Report, in full, each line of the material below in which the string "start" occurs.

++++ INPUT

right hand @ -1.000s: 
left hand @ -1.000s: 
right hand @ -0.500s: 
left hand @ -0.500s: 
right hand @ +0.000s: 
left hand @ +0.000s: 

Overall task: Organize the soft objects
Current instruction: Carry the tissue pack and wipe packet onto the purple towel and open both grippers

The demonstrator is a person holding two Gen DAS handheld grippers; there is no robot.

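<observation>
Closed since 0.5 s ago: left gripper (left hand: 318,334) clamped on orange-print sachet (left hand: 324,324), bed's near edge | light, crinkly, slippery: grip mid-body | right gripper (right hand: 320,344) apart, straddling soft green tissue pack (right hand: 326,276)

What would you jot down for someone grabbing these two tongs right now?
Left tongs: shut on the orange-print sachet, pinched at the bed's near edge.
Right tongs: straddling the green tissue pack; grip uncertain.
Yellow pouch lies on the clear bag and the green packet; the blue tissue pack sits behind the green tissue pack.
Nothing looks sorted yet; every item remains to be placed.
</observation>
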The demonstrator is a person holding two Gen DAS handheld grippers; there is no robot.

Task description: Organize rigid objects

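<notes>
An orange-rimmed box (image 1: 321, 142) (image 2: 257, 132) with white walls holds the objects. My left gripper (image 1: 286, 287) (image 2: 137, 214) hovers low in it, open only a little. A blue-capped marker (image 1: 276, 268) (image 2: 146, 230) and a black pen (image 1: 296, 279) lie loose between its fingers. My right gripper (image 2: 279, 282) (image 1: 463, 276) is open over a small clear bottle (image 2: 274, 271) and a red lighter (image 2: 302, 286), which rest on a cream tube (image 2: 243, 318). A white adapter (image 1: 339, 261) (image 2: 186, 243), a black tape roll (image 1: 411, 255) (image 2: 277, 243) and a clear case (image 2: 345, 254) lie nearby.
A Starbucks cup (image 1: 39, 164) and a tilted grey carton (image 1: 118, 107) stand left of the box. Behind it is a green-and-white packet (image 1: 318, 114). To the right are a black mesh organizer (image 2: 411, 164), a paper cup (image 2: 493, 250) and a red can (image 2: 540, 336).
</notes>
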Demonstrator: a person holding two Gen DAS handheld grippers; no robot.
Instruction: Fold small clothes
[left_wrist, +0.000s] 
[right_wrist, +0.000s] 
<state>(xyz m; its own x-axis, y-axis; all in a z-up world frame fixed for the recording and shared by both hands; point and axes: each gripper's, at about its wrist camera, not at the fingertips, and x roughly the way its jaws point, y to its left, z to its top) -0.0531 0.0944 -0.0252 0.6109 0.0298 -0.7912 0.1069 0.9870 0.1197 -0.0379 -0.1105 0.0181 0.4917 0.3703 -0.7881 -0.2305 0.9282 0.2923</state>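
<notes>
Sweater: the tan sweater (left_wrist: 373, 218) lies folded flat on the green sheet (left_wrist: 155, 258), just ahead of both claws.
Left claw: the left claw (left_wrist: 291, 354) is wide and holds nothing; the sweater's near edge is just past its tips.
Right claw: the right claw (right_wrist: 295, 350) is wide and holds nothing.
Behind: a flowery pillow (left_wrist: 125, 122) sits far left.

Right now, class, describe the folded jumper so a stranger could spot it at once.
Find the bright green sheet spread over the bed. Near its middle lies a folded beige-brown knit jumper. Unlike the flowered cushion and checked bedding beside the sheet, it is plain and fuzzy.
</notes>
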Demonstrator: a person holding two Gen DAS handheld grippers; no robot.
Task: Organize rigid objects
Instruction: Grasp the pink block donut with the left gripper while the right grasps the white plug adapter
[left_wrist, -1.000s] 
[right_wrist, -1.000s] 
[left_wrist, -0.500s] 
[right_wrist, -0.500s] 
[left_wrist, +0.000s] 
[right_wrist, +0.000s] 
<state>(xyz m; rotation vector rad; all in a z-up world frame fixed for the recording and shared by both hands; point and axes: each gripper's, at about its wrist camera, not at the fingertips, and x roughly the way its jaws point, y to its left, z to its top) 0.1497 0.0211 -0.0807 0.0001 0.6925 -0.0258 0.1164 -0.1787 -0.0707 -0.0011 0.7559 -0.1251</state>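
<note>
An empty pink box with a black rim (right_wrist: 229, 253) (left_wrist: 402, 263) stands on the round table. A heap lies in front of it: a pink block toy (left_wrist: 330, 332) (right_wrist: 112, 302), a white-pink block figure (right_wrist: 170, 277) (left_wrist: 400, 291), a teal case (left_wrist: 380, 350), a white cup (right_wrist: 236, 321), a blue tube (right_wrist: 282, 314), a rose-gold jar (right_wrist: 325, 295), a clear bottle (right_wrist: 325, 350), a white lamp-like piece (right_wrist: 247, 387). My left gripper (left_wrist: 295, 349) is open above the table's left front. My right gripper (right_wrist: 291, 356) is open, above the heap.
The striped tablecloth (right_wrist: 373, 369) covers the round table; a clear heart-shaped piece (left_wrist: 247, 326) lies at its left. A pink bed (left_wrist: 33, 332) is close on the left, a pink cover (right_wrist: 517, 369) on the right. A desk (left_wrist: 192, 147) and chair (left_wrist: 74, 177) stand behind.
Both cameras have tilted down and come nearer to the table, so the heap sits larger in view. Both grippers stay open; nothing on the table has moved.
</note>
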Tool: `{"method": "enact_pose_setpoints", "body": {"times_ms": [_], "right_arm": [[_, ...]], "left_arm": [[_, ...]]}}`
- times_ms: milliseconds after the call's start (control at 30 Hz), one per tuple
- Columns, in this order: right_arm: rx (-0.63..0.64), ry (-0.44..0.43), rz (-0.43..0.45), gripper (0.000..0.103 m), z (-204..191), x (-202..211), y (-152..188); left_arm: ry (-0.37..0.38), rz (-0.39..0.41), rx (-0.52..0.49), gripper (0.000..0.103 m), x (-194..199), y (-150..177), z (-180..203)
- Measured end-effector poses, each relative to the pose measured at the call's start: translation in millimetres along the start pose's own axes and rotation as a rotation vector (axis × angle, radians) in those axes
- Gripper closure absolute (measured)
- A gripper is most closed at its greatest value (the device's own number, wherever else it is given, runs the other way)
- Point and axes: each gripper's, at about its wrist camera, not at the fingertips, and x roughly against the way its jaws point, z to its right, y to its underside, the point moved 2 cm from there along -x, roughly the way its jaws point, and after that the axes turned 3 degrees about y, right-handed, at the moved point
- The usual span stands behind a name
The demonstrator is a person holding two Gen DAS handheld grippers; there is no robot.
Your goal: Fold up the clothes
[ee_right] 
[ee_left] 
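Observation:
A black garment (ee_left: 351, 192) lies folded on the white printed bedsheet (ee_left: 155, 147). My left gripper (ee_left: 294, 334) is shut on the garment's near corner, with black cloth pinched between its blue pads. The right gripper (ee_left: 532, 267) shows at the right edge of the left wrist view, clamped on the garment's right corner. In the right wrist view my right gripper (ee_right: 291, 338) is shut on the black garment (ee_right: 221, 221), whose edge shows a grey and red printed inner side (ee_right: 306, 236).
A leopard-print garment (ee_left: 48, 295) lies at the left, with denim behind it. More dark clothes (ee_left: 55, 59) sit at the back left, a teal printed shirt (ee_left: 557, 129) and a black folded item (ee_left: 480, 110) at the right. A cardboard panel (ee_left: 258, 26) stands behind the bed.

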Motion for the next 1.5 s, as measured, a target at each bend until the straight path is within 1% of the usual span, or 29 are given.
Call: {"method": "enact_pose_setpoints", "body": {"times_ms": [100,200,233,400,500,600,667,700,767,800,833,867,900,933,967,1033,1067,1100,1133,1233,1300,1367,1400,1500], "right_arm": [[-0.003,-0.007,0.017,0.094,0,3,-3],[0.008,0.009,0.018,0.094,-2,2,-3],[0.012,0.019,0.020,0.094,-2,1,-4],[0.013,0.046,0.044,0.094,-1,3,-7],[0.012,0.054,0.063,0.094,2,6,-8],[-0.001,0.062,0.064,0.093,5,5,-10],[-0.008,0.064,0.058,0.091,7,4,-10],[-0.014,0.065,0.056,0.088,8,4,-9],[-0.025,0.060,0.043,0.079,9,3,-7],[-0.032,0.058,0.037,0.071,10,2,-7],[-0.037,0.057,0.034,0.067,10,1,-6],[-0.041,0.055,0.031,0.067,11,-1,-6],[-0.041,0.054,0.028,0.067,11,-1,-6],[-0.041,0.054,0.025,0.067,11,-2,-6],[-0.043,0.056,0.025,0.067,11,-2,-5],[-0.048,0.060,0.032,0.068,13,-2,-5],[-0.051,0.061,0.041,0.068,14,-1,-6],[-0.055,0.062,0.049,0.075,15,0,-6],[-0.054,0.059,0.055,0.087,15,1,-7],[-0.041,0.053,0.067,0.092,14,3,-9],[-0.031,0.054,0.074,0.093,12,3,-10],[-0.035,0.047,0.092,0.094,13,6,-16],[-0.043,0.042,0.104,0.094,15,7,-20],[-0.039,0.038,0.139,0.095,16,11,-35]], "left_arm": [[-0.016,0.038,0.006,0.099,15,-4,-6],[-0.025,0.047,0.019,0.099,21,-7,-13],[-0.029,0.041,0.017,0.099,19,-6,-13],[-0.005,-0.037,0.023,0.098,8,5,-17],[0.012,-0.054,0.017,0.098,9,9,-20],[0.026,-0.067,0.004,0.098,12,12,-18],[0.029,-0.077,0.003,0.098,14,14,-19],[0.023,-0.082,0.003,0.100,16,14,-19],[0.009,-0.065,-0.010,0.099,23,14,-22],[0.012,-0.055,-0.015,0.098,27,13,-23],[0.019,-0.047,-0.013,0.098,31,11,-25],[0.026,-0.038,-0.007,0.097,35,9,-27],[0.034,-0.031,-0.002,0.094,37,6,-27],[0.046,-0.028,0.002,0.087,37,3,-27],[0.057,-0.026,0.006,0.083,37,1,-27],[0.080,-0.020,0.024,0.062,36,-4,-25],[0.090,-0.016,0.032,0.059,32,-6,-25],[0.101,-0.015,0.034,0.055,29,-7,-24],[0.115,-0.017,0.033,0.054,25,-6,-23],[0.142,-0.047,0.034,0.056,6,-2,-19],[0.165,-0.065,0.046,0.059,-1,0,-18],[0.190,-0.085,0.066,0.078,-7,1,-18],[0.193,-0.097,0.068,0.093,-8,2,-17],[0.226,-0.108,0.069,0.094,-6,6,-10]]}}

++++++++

* OUTPUT FOR THIS EXERCISE *
- times_ms: milliseconds after the call's start (control at 30 Hz), one per tuple
- Measured end-effector poses, each relative to the pose measured at the call's start: translation in millimetres along the start pose's own axes and rotation as a rotation vector (axis × angle, radians) in those axes

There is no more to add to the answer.